Meto la corbata en el bolsillo de mi pantalón y suelto los primero cuatro botones de la camisa azul oscuro que traigo puesta. Mis pies abandonan el pasillo y me dejan en el salón que antes aguardaba muchas fotos mías.

El recuerdo de las fotos y portaretratos rotos en el piso llenan mi cabeza y aprieto los labios. El lugar quedó tal cual después de alrededor de tres días cuando finalmente decidí que era hora de llamar al servicio de limpieza del edificio, quién se encargó de barrer los pedazos rotos de los portaretratos y de guardar en algún lugar las fotos que no estaban dañadas.

Tomo aire y decido despejar mi cabeza, retomando el camino que deje a medias. El primer lugar al que vengo cada mañana, el lugar al que vengo cada que llego casa, cada que piso la planta principal del apartamento, cada que quiero, cada que mi cabeza lo grita.

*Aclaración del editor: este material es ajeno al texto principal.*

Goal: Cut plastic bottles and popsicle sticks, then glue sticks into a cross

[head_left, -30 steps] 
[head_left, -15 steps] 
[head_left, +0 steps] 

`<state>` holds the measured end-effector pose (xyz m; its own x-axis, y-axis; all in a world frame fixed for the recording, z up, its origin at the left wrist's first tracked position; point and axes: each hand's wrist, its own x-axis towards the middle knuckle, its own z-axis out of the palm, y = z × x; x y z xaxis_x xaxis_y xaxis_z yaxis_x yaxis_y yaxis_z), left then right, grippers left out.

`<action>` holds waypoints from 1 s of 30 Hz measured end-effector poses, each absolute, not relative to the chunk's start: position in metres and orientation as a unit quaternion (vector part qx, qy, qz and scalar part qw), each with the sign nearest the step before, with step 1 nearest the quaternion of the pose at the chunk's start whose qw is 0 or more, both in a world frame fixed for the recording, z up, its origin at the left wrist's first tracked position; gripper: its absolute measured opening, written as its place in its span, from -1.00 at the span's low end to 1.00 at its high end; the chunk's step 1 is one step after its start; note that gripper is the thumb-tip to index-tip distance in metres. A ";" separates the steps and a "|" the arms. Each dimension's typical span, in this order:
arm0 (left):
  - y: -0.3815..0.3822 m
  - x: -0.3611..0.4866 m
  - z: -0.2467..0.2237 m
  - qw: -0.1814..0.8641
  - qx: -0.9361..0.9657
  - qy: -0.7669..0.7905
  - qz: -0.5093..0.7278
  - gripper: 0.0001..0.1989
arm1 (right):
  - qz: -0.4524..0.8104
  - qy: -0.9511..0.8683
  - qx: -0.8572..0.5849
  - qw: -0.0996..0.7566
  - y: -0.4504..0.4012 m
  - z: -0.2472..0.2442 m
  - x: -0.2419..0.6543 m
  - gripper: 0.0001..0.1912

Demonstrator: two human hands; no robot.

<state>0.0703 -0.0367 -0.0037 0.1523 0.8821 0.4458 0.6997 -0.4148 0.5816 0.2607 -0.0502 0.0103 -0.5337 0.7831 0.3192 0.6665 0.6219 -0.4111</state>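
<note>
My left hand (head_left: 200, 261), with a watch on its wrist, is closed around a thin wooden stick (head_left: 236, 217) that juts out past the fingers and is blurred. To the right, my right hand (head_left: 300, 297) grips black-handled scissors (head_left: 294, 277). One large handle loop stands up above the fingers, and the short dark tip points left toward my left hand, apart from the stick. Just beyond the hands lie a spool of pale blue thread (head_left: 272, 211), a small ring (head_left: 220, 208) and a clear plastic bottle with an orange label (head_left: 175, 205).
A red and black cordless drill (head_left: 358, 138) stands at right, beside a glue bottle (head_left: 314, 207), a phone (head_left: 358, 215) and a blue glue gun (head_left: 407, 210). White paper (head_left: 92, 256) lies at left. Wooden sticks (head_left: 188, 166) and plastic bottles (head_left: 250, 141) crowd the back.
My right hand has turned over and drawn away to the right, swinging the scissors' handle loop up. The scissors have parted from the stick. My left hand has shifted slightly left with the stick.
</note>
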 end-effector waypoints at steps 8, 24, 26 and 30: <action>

El minibar más surtido de todo el departamento.

Me sirvo el primer trago y recuesto mis codos de la pequeña barra al tiempo que me llevo el vaso a la boca y escucho pasos acercarse por el pasillo alterno al que crucé hace poco.

No me inmuto y segundos después aparece la mujer ante mis ojos, se detiene al mirarme y yergue su espalda al tiempo que ensancha sus labios rosados y echa su cabello oscuro hacia atrás.

No le devuelvo la sonrisa, no hago más que mirarla esperando que diga algo o se largue y deje de robarme mi oxígeno.

—No lo escuchamos llegar, señor Damián.— dice y detecto el coqueteo, lo he detectado desde la primera vez que llegó aquí, hace cinco días.

Pero no me interesa, y no es que sea desagradable a mi vista, todo lo contrario, pero... No lo sé, creo que no estoy bien, en ningún sentido.

—La señora...— señala con el pulgar el pasillo a su izquierda y balbucea un poco, mientras yo sigo haciendo como que no escucho.— Sigue igual.— termina completando la frase sin balbuceos y nuevamente la ignoro.— Voy a...— vuelve a balbucear esta vez señalando con su otro pulgar el pasillo a su derecha.— A la cocina ¿Necesita algo? ¿Quiere que le prepare algo de cenar?

La ignoro y sigo bebiendo cuando la otra mujer hace acto de presencia y reprende con la mirada a la más jóven que trás un asentamiento se va por el pasillo que lleva al salón principal.

—Buenas noches, señor Webster.— saluda la mujer hundiendo las manos en los bolsillos de la camisa del uniforme que usa. En respuesta, sólo elevo castamente el vaso de mi bebida.— Temo decirle que no hay ninguna novedad con respecto a su esposa.